What is needed.
Look through the listing below and write out exactly the lines from the line with "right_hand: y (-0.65" to the line with "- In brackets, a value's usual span", both included, and no others.

Given material.
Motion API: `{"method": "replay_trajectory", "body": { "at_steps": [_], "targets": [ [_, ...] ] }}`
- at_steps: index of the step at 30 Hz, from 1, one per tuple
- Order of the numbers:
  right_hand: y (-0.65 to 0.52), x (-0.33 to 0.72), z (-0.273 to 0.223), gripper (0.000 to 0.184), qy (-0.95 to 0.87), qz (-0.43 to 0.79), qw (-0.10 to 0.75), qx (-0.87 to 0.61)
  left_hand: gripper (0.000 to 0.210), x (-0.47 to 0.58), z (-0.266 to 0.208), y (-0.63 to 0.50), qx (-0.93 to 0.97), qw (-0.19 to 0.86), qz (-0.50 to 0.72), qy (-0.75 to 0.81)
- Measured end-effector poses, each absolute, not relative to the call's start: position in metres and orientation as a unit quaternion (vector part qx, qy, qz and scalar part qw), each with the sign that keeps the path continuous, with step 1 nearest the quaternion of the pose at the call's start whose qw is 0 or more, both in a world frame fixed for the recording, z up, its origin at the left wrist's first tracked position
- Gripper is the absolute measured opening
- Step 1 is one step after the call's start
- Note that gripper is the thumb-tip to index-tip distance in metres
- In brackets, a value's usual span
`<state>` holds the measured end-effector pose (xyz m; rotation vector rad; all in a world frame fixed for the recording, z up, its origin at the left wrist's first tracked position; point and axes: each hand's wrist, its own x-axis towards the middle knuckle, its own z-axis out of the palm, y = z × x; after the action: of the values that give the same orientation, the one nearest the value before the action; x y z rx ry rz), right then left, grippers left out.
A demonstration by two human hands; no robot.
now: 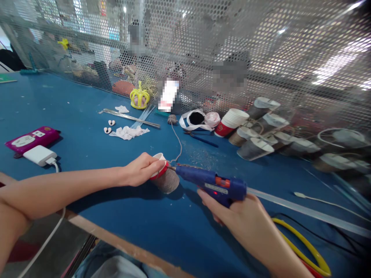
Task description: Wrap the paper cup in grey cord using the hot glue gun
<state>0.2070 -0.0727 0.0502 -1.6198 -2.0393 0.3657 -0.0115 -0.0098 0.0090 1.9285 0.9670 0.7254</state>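
My left hand (145,170) is closed on the rim of a paper cup (166,181), which lies tilted on its side. Grey yarn covers the cup's lower part, and a red band shows near its rim. From the cup a strand of yarn runs back to a small grey yarn ball (172,119). My right hand (232,212) grips a blue hot glue gun (208,181) with a red light on its side. The gun's nozzle is at the cup's red band; whether it touches is hard to tell. A long clear glue stick (307,212) sticks out behind the gun.
Stacked paper cups (232,121) and several yarn-wrapped cups (255,148) stand at the right. Scissors (201,138), metal rods (130,117), white scraps (130,132) and a yellow crown (139,96) lie farther back. A purple pouch (33,141) is left. A perforated metal screen (185,46) bounds the table.
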Motion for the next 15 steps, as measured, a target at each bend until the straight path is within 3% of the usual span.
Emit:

Written answer.
  right_hand: y (-0.65 to 0.52), x (-0.33 to 0.72), z (-0.273 to 0.223), gripper (0.000 to 0.184), qy (-0.95 to 0.87), qz (-0.43 to 0.79), qw (-0.10 to 0.75), qx (-0.87 to 0.61)
  left_hand: gripper (0.000 to 0.210), x (-0.47 to 0.58), z (-0.266 to 0.208), y (-0.63 to 0.50), qx (-0.93 to 0.97), qw (-0.19 to 0.86), qz (-0.50 to 0.72), qy (-0.75 to 0.81)
- Measured end-effector poses, each absolute, not relative to the call's start: position in metres and orientation as a unit quaternion (vector part qx, qy, qz and scalar part qw), each with the sign that keeps the path continuous, with step 1 nearest the quaternion of the pose at the call's start whose qw is 0 or more, both in a world frame fixed for the recording, z up, its origin at the left wrist's first tracked position
- Gripper is the absolute measured opening
- Step 1 is one step after the call's start
- Note that gripper is the thumb-tip to index-tip distance in metres
- In brackets, a value's usual span

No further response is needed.